Image of the largest area of Antarctic ozone thinning ever recorded in September 2000. United Nations scientists said the ozone will be healed in about 40 years because of the success from the Montreal Protocol. File Photo by NASA Earth Probe Satellite/UPI

Image of the largest area of Antarctic ozone thinning ever recorded in September 2000. United Nations scientists said the ozone will be healed in about 40 years because of the success from the Montreal Protocol. File Photo by NASA Earth Probe Satellite/UPI

Jan. 9 (UPI) — Earth’s ozone layer is on track to recover within four decades thanks to the 1987 Montreal Protocol, then a landmark multinational environmental agreement, a United Nations-supported panel said on Monday.

The Montreal Protocol regulated the consumption and production of nearly 100 manmade chemicals that researchers complained created ozone depletion. The panel on Monday said that 99% of those banned substances have been phased out and the ozone continues to heal.

“That ozone recovery is on track according to the latest quadrennial report is fantastic news,” Meg Seki, executive secretary of the United Nations Environment Program’s Ozone Secretariat, said in a statement. “The impact the Montreal Protocol has had on climate change mitigation cannot be overstressed.”

The ozone will take about 40 years to recover.
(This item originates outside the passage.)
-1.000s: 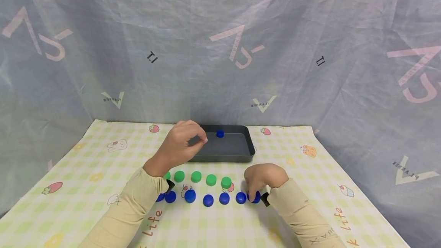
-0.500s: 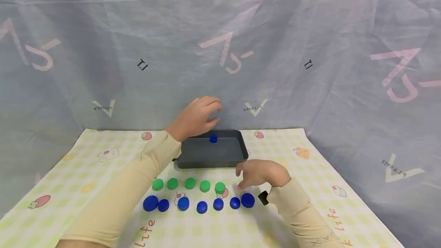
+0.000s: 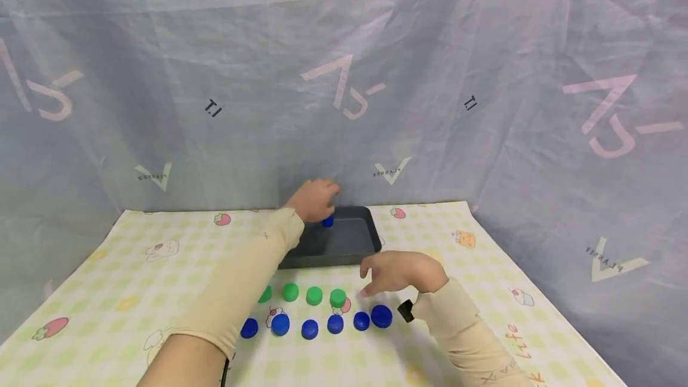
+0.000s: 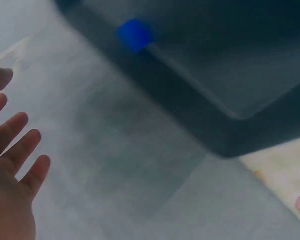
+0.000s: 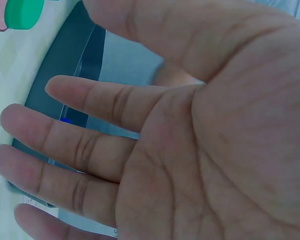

The ozone layer which is about six to 30 miles above the Earth’s surface, reduces the amount of harmful UV radiation reaching the Earth’s surface.

“Over the last 35 years, the Protocol has become a true champion for the environment,” Seki said in a statement. “The assessments and reviews undertaken by the Scientific Assessment Panel remain a vital component of the work of the Protocol that helps inform policy and decision-makers.”

Three scientists from the British Antarctic Survey discovered the hole in the ozone layer for the first time in May 1985. The panels said if the current policies remain in place, the layer is expected to recover to 1980 levels by 2040.

Recovery of the layer over the Antarctic is expected to recover by around 2066, and by 2045 over the Arctic. Variations in the size of the Antarctic ozone hole, particularly between 2019 and 2021, were driven largely by meteorological conditions.

The Antarctic ozone breach has been slowly improving since 2000.